Feasting and saying thanks

In the book Authentic Happiness by Martin Seligman, we read about the psychological benefits of saying thank you.  He calls them “gratefuls”, a good daily ritual that can help make you healthier.

And so, as a kind of prayer, I try to look back on my day and find three things for which I can be grateful.  This daily exercise is supposedly helpful in making us more resilient, and –dare I say it – happier.

Sometimes I recall an exchange with a customer, and how fortunate I feel that it went well, or at least didn’t go horribly wrong.  I will recall something a staff member did and thank my lucky stars for that person and for their contribution.  I may simply recall a moment when i narrowly escaped a car accident, or a lunch with my daughter or a phone call with my Mom, or a beautiful piece of music I heard performed.   The more you do this as a habit, the more automatic one’s sense of gratitude.

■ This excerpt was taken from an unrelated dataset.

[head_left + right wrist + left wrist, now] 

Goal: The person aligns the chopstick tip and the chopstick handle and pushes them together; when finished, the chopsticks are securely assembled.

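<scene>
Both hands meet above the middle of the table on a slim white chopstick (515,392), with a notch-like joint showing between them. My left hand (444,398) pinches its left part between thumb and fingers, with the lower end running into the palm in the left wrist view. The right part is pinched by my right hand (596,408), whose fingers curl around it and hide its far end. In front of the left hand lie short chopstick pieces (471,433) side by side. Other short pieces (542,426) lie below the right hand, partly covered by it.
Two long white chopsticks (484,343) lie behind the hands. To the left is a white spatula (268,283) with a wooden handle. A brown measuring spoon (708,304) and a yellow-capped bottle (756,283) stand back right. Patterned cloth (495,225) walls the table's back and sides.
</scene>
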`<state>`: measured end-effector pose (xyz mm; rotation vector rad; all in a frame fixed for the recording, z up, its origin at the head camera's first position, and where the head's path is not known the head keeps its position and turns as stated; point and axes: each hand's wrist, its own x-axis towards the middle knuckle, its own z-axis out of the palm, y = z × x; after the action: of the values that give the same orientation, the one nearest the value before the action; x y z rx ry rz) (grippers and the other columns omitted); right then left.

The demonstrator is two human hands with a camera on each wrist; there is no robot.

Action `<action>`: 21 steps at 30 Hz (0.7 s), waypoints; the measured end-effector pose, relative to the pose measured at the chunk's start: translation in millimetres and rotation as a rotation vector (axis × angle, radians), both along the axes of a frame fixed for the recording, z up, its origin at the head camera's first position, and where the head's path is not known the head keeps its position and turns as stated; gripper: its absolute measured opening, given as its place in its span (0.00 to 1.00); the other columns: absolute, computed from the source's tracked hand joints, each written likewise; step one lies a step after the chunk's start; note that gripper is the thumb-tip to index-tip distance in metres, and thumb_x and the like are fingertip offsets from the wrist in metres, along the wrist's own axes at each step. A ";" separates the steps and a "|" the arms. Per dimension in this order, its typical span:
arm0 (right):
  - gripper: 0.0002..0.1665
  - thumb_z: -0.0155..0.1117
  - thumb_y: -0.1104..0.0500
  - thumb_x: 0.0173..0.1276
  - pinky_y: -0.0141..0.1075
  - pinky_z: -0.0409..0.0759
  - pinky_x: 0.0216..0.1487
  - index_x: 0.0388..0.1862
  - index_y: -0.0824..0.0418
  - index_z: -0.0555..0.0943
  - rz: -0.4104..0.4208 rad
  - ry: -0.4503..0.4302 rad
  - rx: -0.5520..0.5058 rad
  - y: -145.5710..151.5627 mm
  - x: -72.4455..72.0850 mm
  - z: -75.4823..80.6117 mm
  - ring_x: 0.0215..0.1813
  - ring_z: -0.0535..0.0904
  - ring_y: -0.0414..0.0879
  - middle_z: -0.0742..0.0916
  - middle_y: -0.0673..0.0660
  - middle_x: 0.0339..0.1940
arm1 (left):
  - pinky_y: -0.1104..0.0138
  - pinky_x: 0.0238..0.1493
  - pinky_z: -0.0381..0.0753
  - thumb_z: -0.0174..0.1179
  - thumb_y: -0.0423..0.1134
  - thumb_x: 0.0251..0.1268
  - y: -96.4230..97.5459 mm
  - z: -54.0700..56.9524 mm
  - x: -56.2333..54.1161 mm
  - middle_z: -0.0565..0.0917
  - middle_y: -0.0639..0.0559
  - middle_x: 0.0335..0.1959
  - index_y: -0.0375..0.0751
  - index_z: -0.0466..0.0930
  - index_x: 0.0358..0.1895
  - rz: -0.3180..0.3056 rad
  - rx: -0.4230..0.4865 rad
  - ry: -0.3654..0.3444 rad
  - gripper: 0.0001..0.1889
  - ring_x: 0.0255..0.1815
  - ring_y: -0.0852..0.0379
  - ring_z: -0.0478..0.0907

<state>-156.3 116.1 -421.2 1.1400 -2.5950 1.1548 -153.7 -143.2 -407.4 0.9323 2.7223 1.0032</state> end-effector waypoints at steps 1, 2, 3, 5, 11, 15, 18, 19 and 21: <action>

Today is the day my friends are calling “American Thanksgiving”.  Canada has its own harvest festival roughly 10 days into October, given our shorter growing season.  Both countries had Thanksgiving celebrations at diverse times of year, until the American holiday was fixed in 1863; in comparison our own festival only goes back to 1957.   I associate the holiday with a series of funny movies, as Hollywood does very well sending up the seriousness of the season:

  • Planes Trains & Automobiles, starring John Candy & Steve Martin
  • Home for the Holidays, starring Holly Hunter & Robert Downey Jr.
  • Addams Family Values… for that wonderful thanksgiving pageant where the Indians –particularly the revisionist Pocahontas played by Christina Ricci– decide not to trust the pilgrims

Last night I saw Last Holiday, a movie that seems perfect for the more serious sort of reflection one may make at Thanksgiving, whichever version you see.  In its 2005 version, Georgia (Queen Latifah) is a woman who has been told she will die within a few weeks.  She decides to enjoy her final days, quitting her job and blowing her money in a last holiday.  The film enacts that old saying “live each day as if it were your last day”.  Georgia begins to astonish people because she’s lost her fear.  It’s funny because of course we’re all going to die, but don’t know when.  Who would expect that knowing you’re about to die might be liberating, and that enjoying right now could actually be spiritual?

One of the marvels of the film is to watch the scenes with food.  Georgia enters into ecstatic dialogues with Chef Didier  (played fulsomely by Gérard Depardieu) concerning food and the enjoyment of life.  The joy they take in preparing and consuming food is like a lesson in the meaning of life.  The film is a sentimental echo of La Grande Bouffe, a much darker film from the 1970s, where the ruminations on hedonism, life and death are much more extreme.

The gentler pleasures of Last Holiday were just what I needed to put me in the mood for being taken to lunch at the Gallery Grill. Oh boy, another reason to feel grateful.  Before Michelle and I began our meal, we had the pleasure of perusing a menu as rich in its way as the bounty of our wonderful country.

I opted for a hefty portion of something called “Sherry-spiked lamb soup”.  I was reminded that sometimes extracts and reductions are better than the original.  I remember as a boy being disappointed that no apricot matched the intensity of a dried apricot.  Similarly this soup gave me the angelic essence of the lamb, idealized in the warm glow of sherry.  Michelle had a tour-de-force of a salad, leaving us wondering how they shaved the zucchini so thin as to justify being called “ribbons”; I know they didn’t use a slap-chop.

For mains we again diverged.  My whitefish rested atop a spicy apple salad in thin slivers and tiny cubes of boar bacon, a tower that was as impressive for its architecture as for the unexpected harmony of the tenants.  Michelle’s Porchetta (a clever trick to subvert kosher rules… are you allowed to eat pork if you give it a fancy name?) rested on an unlikely foundation of beans and warm rapini salad.

And to finish I had several flavours of sorbet & ice cream to choose from, opting for

  1. pralines & cream
  2. roasted apple with lavender
  3. rhubarb sorbet

I came away very happy to be alive, and not just because I was high on the sugar and several coffees.  Thank you Gallery Grill. Thank you Michelle.  As Georgia might have said, “Thank you Lord, for letting me see another day.”

This entry was posted in Essays, Psychology and perception, Spirituality & Religion. Bookmark the permalink.

4 Responses to Feasting and saying thanks

  1. How they shaved the zucchini:

    http://en.wikipedia.org/wiki/Mandoline

    It’s not a piece of equipment I’ve ever considered buying. I like my knuckles.

    • barczablog says:

      Argh, as one pianist to another, i am grated… i mean grateful for those who risk their fingers on our behalf.

      …although it does raise the spectre of someone getting into their work a little too much.

  2. Christine says:

    And thank you, Leslie, for this post.